Dios es bueno con nosotros, nos ofrece gratuitamente su amistad, nos ofrece gratuitamente su alegría, su salvación, pero muchas veces no acogemos sus dones, ponemos en primer lugar nuestras preocupaciones materiales, nuestros intereses; e incluso cuando el Señor nos llama, muchas veces parece que nos da fastidio.
Algunos invitados maltratan y matan a los siervos que entregan las invitaciones. Pero, no obstante la falta de adhesión de los llamados, el proyecto de Dios no se interrumpe. Ante el rechazo de los primeros invitados él no se desalienta, no suspende la fiesta, sino que vuelve a proponer la invitación extendiéndola más allá de todo límite razonable y manda a sus siervos a las plazas y a los cruces de caminos a reunir a todos los que encuentren. Se trata de gente común, pobres, abandonados y desheredados, incluso buenos y malos -también los malos son invitados- sin distinción.

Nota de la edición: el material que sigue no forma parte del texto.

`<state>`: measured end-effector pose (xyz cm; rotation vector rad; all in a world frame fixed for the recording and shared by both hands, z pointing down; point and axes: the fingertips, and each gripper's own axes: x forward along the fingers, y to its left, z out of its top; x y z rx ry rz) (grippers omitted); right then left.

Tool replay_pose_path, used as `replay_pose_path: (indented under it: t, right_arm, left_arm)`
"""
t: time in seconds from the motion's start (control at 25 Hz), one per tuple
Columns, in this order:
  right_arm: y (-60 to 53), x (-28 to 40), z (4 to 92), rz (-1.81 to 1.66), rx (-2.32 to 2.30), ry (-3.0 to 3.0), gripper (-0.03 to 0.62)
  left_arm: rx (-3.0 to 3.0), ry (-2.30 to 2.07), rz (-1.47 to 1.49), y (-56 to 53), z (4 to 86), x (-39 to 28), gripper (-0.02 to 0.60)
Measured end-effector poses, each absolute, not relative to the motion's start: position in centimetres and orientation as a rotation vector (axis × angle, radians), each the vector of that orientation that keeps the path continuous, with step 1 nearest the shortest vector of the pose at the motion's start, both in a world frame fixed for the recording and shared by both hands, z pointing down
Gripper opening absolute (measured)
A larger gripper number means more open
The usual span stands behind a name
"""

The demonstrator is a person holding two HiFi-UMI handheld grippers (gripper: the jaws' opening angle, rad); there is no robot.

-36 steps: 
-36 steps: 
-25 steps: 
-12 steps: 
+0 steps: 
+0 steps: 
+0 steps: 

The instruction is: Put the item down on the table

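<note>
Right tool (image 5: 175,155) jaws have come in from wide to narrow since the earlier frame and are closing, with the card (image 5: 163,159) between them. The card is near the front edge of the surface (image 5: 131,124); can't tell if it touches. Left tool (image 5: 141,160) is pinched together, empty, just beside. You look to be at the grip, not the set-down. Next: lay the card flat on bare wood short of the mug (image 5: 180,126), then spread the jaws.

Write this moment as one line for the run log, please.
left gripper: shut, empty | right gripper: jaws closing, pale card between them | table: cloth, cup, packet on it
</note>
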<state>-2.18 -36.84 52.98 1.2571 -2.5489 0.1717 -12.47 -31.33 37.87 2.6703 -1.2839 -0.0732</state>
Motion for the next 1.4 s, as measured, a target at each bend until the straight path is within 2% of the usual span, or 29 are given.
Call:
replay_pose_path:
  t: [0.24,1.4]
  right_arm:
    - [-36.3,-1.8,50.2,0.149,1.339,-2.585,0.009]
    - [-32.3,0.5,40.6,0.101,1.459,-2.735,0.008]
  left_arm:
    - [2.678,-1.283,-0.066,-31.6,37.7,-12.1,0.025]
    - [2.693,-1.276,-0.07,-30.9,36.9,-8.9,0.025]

Y la sala se llena de «excluidos».
El Evangelio, rechazado por alguno, encuentra acogida inesperada en muchos otros corazones.La bondad de Dios no tiene fronteras y no discrimina a nadie: Por eso el banquete de los dones del Señor es universal, para todos. A todos se les da la posibilidad de responder a su invitación, a su llamada; nadie tiene el derecho de sentirse privilegiado o exigir una exclusiva. Todo esto nos induce a vencer la costumbre de situarnos cómodamente en el centro, como hacían los jefes de los sacerdotes y los fariseos.
Todos estamos llamados a no reducir el Reino de Dios a las fronteras de la «iglesita» -nuestra «pequeña iglesita»- sino a dilatar la Iglesia a las dimensiones del Reino de Dios. Solamente hay una condición: Vestir el traje de bodas, es decir, testimoniar la caridad hacia Dios y el prójimo.